What you have to do
From the listing below, reproduce exactly the lines starting with the one with "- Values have" and going on through the one with "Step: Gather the", both ends kept. No picture is copied.

Data for processing
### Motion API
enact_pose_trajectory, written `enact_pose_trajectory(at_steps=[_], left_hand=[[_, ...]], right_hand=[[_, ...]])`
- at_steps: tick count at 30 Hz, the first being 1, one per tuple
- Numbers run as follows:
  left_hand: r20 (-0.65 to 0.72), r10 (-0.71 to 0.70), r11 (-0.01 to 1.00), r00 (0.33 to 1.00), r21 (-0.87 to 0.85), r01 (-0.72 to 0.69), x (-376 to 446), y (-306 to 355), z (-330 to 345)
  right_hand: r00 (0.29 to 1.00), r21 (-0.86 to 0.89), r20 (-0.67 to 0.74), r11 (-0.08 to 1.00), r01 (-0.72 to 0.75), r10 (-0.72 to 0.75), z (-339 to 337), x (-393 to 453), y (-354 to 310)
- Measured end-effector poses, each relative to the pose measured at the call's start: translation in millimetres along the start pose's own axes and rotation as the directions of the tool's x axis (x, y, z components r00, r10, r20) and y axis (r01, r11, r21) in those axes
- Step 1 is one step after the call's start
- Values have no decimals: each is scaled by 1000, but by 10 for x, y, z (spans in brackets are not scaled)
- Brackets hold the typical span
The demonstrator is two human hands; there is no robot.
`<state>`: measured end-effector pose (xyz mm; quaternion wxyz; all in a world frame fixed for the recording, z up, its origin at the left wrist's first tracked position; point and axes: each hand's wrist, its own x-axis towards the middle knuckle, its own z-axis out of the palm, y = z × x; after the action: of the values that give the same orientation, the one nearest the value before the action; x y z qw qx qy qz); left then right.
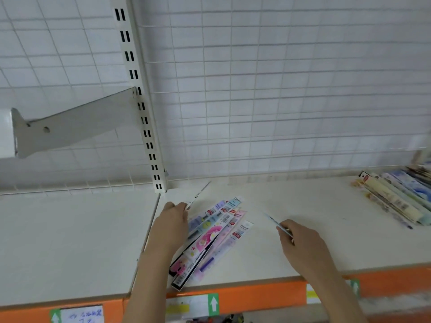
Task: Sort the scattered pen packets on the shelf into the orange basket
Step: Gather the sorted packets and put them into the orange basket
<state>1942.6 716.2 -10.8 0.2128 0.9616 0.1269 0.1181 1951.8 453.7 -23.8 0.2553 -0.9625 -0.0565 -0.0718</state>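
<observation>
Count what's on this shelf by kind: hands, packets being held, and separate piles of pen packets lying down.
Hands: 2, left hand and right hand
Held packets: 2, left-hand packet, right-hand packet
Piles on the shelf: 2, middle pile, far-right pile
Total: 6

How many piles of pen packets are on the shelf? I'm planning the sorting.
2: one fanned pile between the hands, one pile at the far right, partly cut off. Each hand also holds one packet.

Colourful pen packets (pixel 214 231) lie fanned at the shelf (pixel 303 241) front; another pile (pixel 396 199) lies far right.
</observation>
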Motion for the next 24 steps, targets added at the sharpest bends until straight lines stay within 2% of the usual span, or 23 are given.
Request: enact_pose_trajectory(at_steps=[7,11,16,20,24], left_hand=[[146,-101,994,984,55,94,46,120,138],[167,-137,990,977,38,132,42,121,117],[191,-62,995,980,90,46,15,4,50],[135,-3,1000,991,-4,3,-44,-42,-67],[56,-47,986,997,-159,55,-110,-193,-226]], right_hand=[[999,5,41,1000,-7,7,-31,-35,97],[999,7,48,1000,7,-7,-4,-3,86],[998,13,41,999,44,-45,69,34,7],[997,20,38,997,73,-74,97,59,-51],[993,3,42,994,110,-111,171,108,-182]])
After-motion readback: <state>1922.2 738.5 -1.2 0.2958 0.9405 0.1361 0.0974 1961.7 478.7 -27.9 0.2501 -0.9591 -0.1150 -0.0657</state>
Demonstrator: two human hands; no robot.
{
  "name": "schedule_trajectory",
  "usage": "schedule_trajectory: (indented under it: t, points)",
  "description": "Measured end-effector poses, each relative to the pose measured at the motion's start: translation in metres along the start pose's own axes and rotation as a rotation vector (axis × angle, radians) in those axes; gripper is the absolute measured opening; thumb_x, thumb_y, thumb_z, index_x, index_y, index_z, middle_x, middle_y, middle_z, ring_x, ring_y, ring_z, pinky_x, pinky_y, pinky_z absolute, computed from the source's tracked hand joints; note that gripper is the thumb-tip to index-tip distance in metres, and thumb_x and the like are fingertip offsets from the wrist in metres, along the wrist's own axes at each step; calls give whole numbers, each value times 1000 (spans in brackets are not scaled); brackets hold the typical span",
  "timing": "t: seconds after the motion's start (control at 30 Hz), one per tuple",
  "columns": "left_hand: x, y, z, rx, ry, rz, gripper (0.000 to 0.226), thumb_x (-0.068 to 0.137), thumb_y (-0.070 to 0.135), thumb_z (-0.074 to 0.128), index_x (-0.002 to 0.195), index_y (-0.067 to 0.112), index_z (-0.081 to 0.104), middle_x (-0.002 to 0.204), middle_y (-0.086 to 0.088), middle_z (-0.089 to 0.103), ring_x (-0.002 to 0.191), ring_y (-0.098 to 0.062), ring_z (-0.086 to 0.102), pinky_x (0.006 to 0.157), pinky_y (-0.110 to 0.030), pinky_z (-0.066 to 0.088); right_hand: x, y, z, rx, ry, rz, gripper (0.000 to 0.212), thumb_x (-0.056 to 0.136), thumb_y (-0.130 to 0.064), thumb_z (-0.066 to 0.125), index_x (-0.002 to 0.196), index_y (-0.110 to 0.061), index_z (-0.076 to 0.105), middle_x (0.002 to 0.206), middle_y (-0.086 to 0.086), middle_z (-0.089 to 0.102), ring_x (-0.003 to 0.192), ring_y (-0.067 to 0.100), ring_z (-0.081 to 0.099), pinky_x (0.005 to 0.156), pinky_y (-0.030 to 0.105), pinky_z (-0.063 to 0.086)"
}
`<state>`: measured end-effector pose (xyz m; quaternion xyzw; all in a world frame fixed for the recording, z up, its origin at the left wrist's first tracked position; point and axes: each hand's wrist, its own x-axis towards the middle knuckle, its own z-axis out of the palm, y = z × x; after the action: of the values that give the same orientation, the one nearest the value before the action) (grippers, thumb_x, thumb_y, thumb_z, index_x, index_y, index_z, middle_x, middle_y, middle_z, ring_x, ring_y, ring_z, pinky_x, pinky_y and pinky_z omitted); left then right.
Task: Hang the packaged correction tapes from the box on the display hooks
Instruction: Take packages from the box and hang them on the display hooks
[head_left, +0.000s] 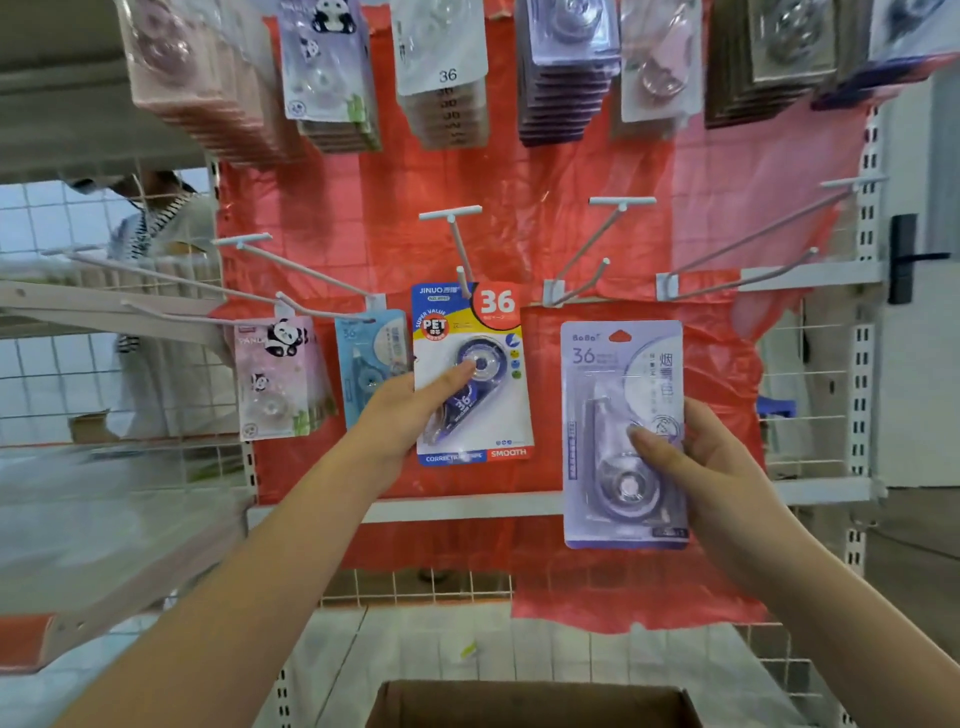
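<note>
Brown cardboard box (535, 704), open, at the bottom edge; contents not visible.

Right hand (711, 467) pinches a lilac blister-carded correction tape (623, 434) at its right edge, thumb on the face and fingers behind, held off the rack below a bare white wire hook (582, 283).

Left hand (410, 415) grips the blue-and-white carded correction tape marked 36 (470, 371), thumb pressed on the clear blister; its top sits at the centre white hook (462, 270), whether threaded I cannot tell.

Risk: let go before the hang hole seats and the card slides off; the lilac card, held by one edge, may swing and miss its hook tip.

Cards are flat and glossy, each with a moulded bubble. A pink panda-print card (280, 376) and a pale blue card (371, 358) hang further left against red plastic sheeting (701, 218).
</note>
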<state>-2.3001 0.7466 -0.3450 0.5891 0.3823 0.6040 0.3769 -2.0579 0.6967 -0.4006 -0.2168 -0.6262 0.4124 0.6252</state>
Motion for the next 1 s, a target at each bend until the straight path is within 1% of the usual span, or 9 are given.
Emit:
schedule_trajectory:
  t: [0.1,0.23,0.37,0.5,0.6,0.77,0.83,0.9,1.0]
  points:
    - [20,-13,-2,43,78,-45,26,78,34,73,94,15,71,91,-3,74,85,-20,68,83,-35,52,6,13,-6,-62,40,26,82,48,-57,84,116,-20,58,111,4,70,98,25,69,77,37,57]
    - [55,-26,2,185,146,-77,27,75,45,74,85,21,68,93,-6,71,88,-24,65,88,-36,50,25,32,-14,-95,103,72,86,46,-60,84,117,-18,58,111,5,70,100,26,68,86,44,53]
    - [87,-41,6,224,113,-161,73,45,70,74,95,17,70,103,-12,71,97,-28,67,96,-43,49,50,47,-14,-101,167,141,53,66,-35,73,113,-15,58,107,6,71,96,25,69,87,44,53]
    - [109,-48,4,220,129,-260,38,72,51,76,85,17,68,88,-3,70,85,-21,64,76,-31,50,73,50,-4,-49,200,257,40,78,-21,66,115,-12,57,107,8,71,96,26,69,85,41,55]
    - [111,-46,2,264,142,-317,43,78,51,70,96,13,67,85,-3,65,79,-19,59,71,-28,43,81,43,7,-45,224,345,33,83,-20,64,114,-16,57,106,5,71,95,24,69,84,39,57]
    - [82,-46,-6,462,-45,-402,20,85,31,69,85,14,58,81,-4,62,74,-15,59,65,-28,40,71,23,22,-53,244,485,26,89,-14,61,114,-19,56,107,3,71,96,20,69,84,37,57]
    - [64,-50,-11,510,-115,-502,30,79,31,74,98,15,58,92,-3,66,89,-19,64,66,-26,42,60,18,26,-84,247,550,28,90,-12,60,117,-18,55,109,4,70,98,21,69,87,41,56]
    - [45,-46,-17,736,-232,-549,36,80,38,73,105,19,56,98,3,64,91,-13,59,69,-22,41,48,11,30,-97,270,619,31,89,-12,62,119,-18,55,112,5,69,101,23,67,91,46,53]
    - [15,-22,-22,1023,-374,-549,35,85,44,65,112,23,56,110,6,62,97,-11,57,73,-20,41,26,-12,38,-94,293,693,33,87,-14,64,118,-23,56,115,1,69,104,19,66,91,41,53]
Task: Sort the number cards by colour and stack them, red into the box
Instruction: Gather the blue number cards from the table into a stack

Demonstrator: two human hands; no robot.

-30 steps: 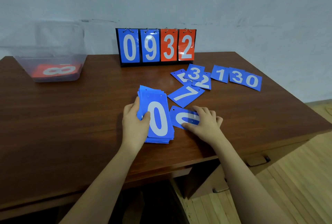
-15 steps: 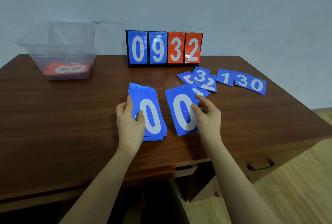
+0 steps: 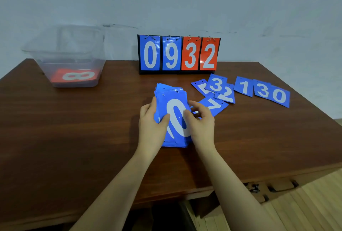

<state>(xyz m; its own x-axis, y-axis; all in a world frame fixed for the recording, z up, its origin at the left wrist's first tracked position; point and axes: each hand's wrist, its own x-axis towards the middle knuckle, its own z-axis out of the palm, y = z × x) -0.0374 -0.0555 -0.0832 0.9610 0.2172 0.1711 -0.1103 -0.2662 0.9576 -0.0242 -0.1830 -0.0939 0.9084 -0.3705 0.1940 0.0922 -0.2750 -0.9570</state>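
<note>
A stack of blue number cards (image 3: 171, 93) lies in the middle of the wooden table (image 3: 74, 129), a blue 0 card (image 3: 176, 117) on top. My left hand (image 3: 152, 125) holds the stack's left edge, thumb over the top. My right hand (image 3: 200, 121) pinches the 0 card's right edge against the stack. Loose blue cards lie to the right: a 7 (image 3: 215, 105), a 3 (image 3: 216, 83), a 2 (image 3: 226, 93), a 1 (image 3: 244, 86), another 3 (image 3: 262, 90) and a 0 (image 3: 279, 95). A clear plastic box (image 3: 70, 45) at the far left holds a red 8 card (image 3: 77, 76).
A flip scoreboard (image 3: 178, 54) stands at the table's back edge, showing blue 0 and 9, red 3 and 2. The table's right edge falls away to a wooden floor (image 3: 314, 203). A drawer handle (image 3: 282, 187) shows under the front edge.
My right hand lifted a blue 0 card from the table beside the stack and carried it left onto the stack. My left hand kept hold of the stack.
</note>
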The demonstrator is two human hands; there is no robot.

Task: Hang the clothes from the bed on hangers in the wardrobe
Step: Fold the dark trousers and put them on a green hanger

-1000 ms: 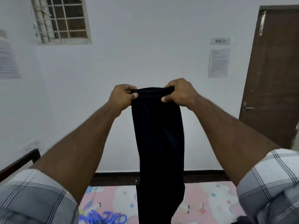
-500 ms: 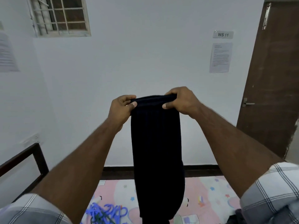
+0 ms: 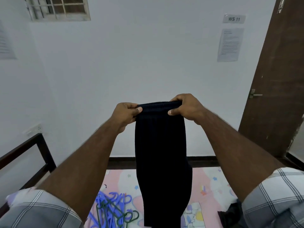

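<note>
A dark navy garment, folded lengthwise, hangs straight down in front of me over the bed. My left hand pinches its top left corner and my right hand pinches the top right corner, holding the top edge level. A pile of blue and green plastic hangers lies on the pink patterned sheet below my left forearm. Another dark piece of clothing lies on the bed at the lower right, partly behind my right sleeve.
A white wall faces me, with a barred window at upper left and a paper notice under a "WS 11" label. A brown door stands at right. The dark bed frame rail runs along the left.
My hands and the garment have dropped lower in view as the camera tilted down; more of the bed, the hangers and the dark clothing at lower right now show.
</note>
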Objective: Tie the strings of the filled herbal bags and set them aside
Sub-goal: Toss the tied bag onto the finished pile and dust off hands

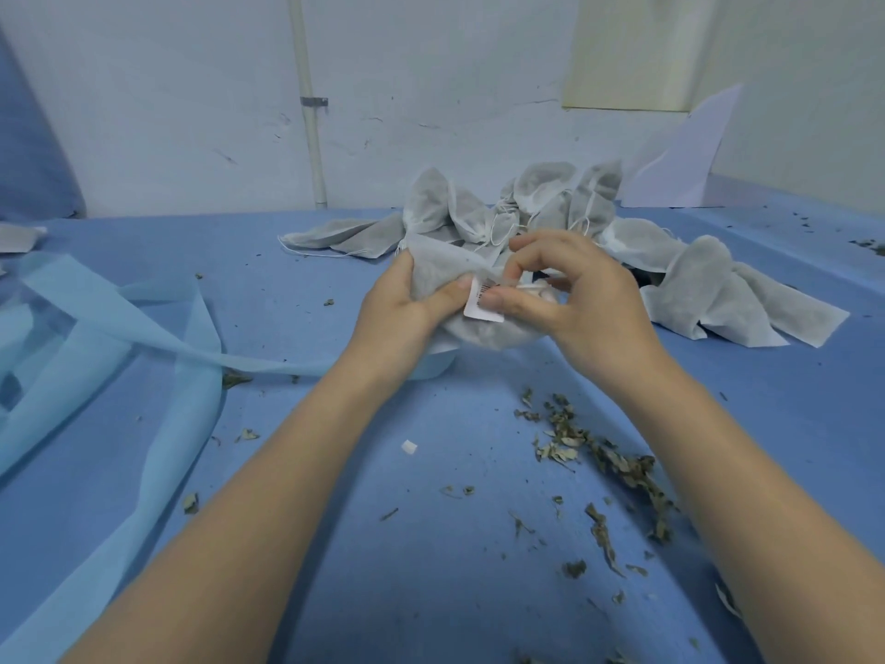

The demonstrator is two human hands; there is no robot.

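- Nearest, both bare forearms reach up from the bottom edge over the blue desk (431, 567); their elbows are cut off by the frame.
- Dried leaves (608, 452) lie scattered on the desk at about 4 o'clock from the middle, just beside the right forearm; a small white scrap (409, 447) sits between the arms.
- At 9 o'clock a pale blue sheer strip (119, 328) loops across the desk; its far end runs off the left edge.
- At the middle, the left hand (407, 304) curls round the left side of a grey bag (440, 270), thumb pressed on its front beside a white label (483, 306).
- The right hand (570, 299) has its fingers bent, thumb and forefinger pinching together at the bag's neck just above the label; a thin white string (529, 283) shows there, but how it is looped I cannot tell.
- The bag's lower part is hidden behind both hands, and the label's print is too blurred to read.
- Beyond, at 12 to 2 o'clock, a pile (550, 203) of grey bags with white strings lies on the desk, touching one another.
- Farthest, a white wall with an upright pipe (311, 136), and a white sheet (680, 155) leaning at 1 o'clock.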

Exercise solution
- Values have no decimals: each is scaled by 1000, but by 10 for x, y, z (spans in brackets are not scaled)
- Brackets hold the typical span
The demonstrator is two human hands; there is no robot.
`<state>`: measured end-effector pose (xyz mm; quaternion wxyz; all in a world frame fixed for the recording, z up, its origin at the left wrist's first tracked position; point and axes: each hand's wrist, its own x-axis towards the middle knuckle, its own z-axis out of the palm, y = z × x; after the action: of the values that give the same orientation, the one nearest the value before the action; x y z qw qx qy qz); left then right.
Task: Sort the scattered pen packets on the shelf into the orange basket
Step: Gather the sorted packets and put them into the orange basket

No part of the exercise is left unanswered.